WHAT IS BEING ASKED: Locate, in the data below, the line that contains "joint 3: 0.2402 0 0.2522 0" and the line that contains "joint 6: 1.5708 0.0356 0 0"; reproduce exactly those two lines and every line between them, nothing more.

[Records from a dataset]
>>>

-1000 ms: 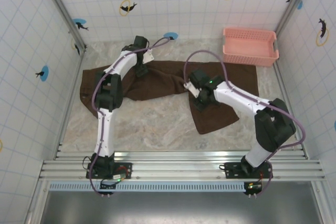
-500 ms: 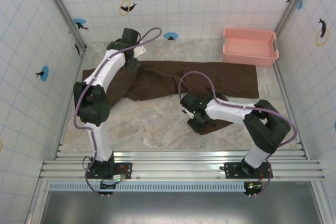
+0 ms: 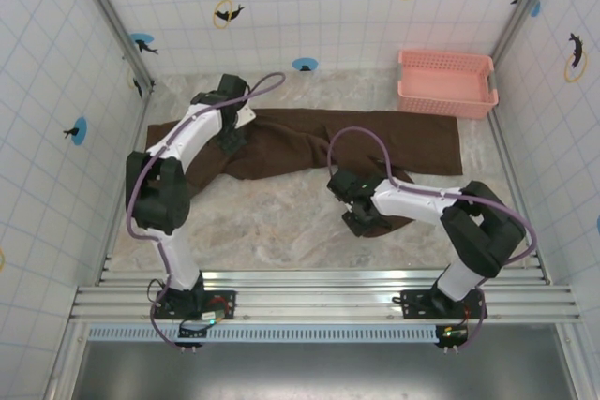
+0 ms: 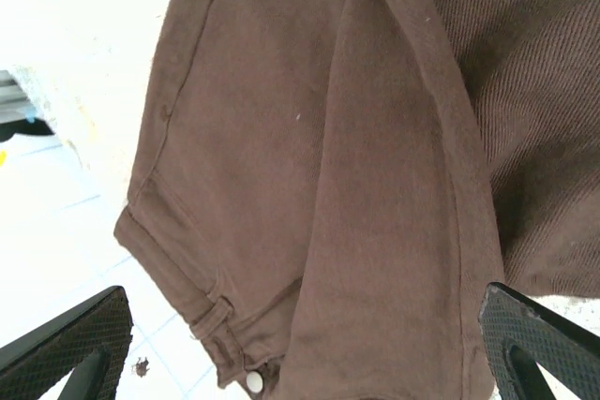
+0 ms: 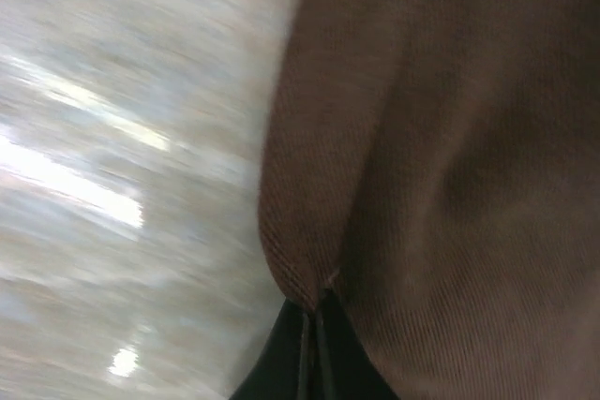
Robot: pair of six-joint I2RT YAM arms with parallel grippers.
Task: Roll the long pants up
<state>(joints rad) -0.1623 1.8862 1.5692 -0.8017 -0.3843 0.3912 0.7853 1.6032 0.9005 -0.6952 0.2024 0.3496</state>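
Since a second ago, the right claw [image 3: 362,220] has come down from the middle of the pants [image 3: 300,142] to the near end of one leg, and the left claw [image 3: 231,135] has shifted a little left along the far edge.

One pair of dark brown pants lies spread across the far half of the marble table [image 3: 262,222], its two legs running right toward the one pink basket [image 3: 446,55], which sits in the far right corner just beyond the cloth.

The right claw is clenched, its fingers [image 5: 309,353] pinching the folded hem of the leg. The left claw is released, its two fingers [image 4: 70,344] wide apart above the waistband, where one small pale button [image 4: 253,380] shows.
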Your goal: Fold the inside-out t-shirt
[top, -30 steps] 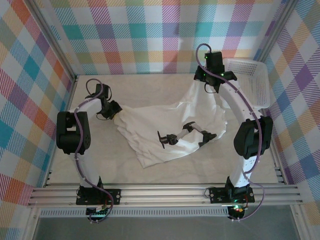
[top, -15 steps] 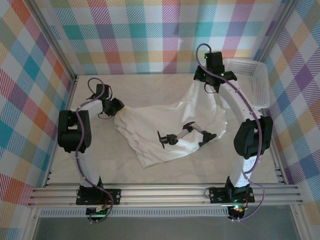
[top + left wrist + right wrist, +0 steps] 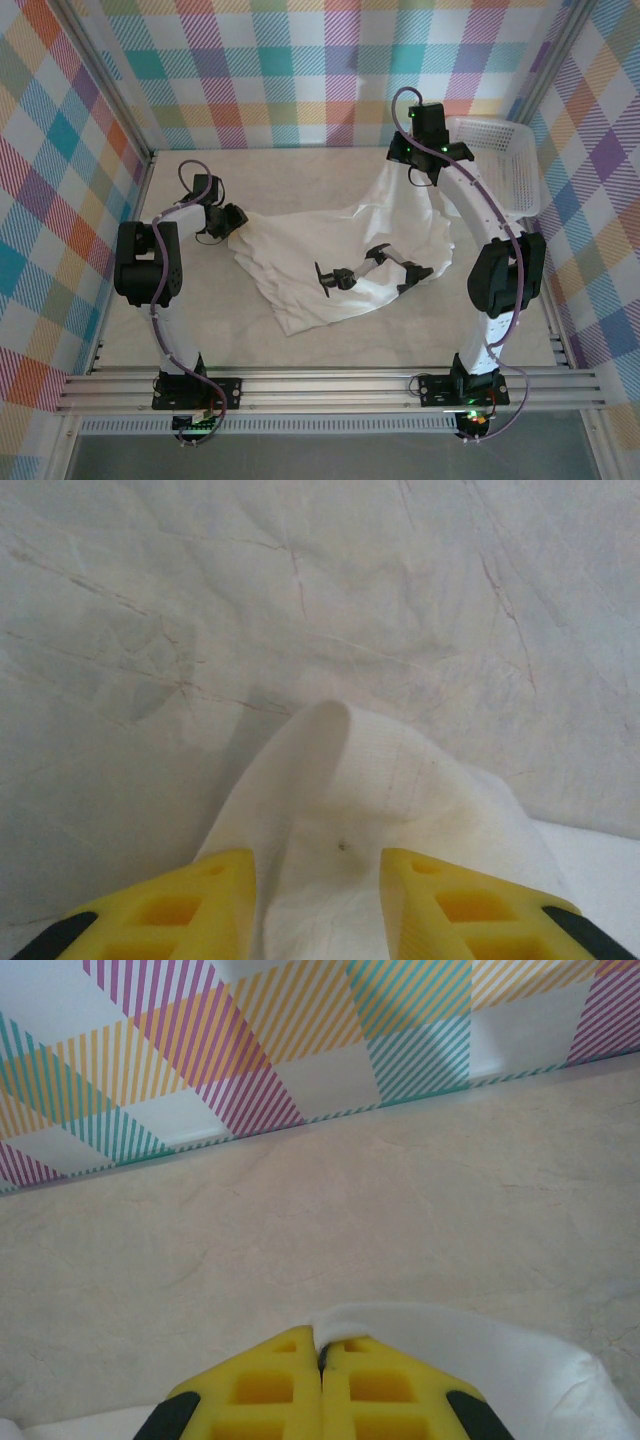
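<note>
Cloth stretches between the two arms: the plain white, soft cloth t-shirt lies crumpled across the middle of the pale beige tabletop, with its far right part drawn up toward the right pincer and its left end pulled into a point at the left pincer. The right pincer is pressed together on a thin edge of the fabric. In the left wrist view the left pincer holds a thicker bunch, its yellow fingers standing apart with cloth packed between them.

The step in hand looks like spreading the garment flat before any fold (it appears far from neat, so the task seems early). To do this well, both arms should probably draw apart evenly, low over the tabletop, until the wrinkles ease without the fabric slipping. The left grip seems the weaker one, and a firmer squeeze there may help. The white plastic mesh basket sits just beside the right arm, so the lifted edge should stay clear of it.
</note>
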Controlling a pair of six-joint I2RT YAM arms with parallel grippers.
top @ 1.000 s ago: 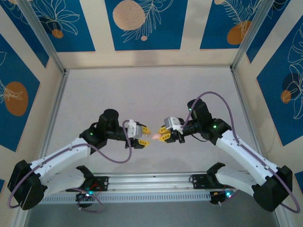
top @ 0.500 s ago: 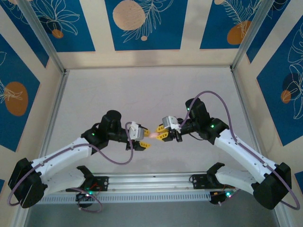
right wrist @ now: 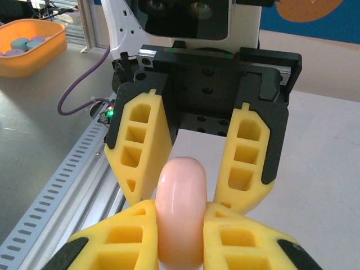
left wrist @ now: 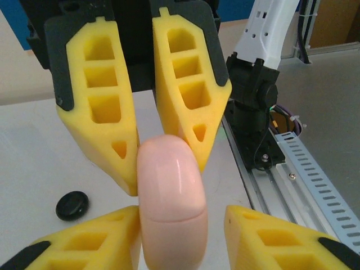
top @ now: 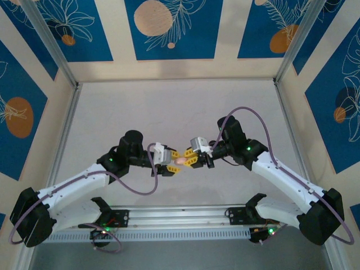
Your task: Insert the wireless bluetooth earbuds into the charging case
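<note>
Pale tabletop (top: 169,107) spreads between blue leaf-patterned walls (top: 174,34), and above its near middle we see both grippers meet tip to tip. Our right gripper (top: 192,159) clamps one end of the pink charging case (top: 181,161), holding it off the table. Our left gripper (top: 175,161) straddles the other end, one finger (left wrist: 84,247) touching it, the other just apart, so it is not yet gripping. A small black round thing (left wrist: 72,205) lies on the table below.
</note>
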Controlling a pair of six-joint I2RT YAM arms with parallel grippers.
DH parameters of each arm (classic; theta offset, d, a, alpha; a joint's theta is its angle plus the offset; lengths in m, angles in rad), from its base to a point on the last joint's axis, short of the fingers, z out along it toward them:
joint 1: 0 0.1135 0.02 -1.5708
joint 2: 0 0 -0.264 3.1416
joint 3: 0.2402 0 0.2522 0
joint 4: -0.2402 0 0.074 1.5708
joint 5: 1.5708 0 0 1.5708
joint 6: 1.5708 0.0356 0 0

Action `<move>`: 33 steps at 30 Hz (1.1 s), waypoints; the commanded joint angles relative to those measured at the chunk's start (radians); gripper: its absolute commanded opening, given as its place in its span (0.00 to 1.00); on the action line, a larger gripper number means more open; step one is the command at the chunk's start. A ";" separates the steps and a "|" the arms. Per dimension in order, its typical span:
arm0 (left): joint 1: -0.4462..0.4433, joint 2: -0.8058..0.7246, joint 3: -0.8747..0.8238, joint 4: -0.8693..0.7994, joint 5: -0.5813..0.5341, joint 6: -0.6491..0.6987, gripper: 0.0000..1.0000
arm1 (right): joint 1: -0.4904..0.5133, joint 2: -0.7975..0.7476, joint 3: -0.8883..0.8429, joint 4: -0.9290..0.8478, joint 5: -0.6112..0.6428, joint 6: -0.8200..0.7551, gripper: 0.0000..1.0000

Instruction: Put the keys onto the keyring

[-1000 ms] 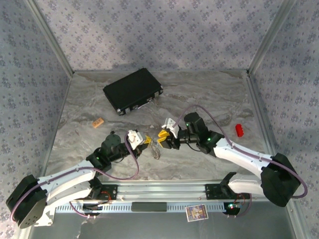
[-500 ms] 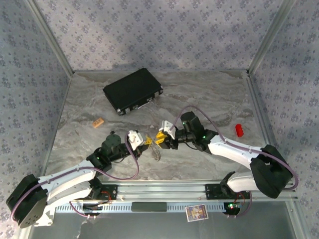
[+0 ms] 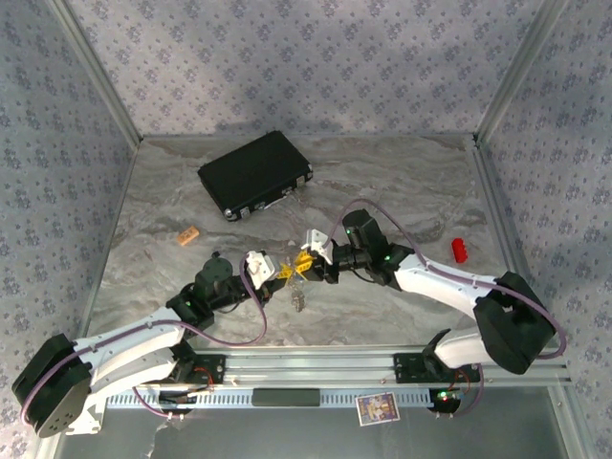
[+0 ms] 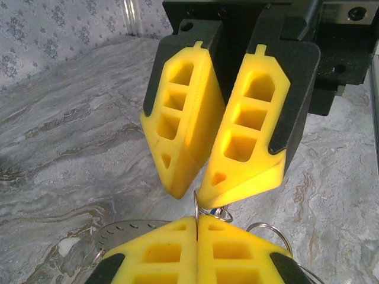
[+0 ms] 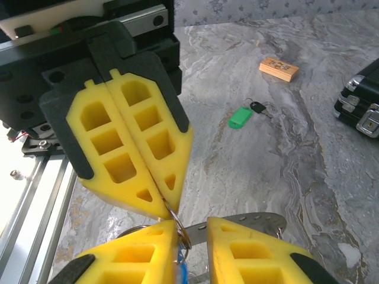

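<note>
- Biggest risk I can see: the left pincer [image 4: 196,223] has only its very tips on a thin wire loop [image 4: 195,204]. One sideways tug from the other arm and that wire could slip out, dropping the whole bunch onto the desk [image 5: 284,165].
- The two pincers are nose to nose with almost no room. If the right pincer [image 5: 192,229] shuts a bit off-line, it'll bite the left one's yellow fingertips [image 5: 159,198] instead of the wire, or twist the loop shut.
- The blue key [image 5: 180,273] sits low in the right pincer's gap and is partly hidden. I can't tell whether it's threaded on properly or just dangling there.
- Left pincer: jaws pressed together and clamped on that wire loop.
- Right pincer: jaws a narrow way apart, with the loop and the blue tag in the gap. It's touching or very nearly so, but doesn't look clamped to me.
- The keyring [image 4: 121,228], the flat grey toothed one, hangs just behind and under the fingertips, over the near-middle of the desk.
- The green key [image 5: 240,116] is lying on the desk well apart from all this, so that one's not yet on.
</note>
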 commanded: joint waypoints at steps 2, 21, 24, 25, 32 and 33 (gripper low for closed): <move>-0.006 0.003 0.010 0.092 0.032 -0.009 0.00 | 0.005 0.024 0.046 -0.052 -0.066 -0.035 0.14; 0.059 -0.025 0.085 -0.198 0.082 0.112 0.37 | 0.045 -0.016 0.255 -0.516 0.145 -0.283 0.00; 0.083 0.006 0.090 -0.158 0.156 0.107 0.34 | 0.062 -0.016 0.284 -0.562 0.183 -0.309 0.00; 0.086 0.019 0.092 -0.144 0.174 0.104 0.33 | 0.065 -0.016 0.293 -0.573 0.187 -0.314 0.00; 0.103 0.072 0.078 -0.015 0.253 0.095 0.28 | 0.080 -0.010 0.328 -0.620 0.206 -0.348 0.00; 0.107 0.077 0.073 0.005 0.263 0.091 0.29 | 0.083 -0.008 0.332 -0.622 0.205 -0.350 0.00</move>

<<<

YOUR RESPONSE:
joint 3: 0.2402 0 0.2522 0
joint 4: -0.2402 0 0.074 1.5708
joint 5: 1.5708 0 0 1.5708
joint 6: 1.5708 0.0356 0 0

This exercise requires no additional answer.